_Problem statement_
For the material below, return exactly the lines starting at the one holding "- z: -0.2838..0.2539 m" and ending at the one holding "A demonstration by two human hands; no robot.", counting both as part of the range.

_Supplied data_
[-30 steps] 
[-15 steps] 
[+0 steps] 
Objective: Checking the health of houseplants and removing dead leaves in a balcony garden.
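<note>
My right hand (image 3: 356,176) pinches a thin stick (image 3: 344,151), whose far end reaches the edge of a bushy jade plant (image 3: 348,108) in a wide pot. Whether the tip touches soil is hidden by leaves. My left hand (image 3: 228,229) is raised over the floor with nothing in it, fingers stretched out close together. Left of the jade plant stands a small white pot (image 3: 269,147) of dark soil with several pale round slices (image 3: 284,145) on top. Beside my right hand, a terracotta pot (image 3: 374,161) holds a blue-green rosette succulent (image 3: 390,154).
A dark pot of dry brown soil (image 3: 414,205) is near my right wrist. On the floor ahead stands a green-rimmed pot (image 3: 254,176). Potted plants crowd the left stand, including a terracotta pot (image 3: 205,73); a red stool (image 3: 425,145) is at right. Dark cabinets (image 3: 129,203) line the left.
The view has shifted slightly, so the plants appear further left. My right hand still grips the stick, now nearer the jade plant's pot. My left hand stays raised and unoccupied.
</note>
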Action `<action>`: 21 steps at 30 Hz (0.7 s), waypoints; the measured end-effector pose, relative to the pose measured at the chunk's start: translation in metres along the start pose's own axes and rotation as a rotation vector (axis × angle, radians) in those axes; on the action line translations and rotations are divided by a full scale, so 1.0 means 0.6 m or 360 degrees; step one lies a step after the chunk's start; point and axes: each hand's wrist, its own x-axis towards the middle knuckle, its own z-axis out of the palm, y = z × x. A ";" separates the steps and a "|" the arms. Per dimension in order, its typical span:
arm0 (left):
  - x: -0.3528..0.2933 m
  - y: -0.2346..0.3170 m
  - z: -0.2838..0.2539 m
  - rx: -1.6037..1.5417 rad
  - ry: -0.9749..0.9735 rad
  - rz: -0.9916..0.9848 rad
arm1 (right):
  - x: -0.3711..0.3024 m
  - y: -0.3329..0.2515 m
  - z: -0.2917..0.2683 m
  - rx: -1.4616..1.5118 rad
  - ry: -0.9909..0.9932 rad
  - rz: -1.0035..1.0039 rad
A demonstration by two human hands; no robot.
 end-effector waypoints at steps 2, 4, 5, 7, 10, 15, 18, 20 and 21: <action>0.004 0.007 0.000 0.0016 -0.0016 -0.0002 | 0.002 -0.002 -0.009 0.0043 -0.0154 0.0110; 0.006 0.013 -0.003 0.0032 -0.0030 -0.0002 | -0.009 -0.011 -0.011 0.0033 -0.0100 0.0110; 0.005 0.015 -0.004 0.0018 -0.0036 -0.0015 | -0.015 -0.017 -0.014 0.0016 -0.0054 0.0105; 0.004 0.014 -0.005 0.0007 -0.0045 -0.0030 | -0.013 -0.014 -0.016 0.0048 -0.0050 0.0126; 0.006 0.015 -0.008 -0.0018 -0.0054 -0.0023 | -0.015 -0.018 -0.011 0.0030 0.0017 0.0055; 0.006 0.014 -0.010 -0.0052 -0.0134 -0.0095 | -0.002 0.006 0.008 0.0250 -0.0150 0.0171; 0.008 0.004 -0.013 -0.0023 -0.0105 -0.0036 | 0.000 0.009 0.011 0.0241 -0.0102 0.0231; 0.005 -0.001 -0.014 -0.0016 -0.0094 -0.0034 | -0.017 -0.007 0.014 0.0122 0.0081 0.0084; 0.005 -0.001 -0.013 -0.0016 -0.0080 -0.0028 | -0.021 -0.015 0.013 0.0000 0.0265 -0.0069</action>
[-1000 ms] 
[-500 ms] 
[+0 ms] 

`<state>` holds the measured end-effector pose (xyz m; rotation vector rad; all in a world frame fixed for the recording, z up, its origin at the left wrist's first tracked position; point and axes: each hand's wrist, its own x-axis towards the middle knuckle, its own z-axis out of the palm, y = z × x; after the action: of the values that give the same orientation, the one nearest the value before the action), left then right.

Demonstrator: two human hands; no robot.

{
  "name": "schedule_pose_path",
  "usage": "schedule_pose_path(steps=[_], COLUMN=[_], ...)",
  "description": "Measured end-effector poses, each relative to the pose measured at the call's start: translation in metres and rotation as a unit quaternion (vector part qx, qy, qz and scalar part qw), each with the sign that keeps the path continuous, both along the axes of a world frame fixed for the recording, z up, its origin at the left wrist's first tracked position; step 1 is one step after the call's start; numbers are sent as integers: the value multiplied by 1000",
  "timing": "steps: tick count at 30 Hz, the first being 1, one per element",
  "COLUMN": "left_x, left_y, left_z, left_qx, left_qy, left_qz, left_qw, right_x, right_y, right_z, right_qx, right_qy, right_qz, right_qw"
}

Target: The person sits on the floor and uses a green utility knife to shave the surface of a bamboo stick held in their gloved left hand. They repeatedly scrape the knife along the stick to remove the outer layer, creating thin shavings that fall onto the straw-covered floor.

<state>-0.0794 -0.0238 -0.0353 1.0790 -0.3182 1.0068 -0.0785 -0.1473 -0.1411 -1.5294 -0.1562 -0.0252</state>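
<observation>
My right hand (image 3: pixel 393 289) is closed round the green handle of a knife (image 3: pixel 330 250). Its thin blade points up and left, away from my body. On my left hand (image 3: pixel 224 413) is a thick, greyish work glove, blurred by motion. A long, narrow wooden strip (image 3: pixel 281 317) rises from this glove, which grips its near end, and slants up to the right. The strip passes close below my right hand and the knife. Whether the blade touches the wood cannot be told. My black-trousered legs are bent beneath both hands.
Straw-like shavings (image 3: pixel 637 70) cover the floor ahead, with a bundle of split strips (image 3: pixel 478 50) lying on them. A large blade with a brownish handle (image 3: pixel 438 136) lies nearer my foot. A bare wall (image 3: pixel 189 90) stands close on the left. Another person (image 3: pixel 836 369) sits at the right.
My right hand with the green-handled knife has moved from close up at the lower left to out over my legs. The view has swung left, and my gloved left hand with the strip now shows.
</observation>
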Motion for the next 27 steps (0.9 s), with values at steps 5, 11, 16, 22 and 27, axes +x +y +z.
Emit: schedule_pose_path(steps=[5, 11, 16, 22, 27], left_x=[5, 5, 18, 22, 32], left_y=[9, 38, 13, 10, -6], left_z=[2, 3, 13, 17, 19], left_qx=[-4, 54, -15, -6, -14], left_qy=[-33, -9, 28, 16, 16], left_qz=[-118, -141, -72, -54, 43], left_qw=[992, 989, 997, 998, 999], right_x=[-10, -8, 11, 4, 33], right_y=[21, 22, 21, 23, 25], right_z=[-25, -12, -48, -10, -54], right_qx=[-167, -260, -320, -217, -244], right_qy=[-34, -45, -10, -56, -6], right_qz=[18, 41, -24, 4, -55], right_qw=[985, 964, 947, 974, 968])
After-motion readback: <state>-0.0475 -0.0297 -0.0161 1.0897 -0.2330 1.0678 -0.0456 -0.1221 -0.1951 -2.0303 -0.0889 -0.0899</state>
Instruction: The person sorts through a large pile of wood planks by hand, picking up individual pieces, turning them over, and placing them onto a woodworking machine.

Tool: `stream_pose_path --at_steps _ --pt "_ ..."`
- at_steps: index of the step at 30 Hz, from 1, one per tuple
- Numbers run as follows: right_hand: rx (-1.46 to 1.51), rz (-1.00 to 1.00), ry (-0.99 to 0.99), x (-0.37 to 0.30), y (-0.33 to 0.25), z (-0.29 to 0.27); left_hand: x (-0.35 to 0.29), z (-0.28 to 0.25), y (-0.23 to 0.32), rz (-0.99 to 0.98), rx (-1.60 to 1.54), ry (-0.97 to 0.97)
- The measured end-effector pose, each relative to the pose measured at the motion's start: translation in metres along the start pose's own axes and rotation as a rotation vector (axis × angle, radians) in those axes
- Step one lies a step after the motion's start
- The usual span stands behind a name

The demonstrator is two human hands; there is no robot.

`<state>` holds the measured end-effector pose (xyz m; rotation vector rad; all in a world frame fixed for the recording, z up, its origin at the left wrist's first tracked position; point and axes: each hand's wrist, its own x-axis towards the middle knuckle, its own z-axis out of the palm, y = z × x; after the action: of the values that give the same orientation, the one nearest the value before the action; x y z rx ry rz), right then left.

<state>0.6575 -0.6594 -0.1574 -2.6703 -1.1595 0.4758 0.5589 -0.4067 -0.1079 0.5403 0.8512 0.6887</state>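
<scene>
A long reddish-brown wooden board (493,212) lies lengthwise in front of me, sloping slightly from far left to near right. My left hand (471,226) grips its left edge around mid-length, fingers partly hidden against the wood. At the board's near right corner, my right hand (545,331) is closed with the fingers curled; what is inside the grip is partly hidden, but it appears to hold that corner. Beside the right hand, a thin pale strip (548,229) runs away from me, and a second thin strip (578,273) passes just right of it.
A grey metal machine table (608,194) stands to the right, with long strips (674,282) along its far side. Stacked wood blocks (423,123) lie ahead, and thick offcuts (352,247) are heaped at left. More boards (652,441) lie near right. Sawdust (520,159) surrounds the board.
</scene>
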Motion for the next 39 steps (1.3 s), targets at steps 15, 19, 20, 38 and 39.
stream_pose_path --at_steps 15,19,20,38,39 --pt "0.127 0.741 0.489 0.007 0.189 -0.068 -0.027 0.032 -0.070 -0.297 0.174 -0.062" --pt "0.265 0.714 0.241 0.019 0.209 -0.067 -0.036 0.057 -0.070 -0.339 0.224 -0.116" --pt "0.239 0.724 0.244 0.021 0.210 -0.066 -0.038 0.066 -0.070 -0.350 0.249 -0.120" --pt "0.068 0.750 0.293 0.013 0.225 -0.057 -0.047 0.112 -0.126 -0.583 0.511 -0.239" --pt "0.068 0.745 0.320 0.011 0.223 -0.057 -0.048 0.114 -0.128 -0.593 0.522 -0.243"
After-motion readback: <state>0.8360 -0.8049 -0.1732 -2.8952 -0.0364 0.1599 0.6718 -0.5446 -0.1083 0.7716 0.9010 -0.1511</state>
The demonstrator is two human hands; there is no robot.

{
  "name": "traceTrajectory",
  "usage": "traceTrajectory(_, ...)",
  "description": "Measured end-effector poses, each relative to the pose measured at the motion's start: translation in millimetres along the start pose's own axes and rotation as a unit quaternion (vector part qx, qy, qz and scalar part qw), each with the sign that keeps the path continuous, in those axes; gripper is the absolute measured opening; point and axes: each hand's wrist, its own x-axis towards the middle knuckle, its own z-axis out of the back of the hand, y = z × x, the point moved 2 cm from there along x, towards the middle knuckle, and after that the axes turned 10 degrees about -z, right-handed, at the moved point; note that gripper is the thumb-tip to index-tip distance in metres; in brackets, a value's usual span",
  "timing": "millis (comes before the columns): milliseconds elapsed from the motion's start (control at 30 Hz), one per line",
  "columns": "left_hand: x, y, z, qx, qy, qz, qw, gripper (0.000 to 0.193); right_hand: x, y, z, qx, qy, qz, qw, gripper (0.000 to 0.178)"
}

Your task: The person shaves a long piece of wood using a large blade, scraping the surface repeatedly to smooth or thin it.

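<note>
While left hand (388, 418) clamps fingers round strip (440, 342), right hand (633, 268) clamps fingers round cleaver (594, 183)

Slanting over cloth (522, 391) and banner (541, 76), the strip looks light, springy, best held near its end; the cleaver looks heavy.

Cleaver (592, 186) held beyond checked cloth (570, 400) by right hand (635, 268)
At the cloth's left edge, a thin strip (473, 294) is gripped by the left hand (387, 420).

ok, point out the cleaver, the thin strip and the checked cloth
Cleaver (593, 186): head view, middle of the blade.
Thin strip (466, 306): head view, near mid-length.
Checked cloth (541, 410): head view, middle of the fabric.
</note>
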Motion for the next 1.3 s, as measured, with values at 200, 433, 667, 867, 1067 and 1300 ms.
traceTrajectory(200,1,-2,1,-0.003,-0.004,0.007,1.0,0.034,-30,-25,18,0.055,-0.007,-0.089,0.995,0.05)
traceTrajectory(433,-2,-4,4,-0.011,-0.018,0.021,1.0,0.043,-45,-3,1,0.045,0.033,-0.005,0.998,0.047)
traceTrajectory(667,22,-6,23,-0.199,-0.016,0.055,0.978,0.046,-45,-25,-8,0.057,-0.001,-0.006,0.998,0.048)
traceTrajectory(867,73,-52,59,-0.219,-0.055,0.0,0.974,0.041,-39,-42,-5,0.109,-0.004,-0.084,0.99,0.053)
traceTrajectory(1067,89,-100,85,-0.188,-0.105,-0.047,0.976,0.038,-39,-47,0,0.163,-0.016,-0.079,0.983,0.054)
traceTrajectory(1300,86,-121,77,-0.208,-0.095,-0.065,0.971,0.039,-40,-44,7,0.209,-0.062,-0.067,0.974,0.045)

_Problem solution_
  - z: -0.2838..0.2539 m
  - rx: -1.6037..1.5417 rad
  - ry: -0.9749..0.9735 rad
  - rz: -0.9916..0.9848 rad
arm1 (right):
  - x: -0.3711..0.3024 m
  - y: -0.3329..0.2515 m
  - z: -0.2917..0.2683 m
  - rx: -1.4616..1.5118 rad
  - ry: -0.9909..0.9932 rad
  - rz: -1.0035..1.0039 rad
A demonstration by two human hands; no robot.

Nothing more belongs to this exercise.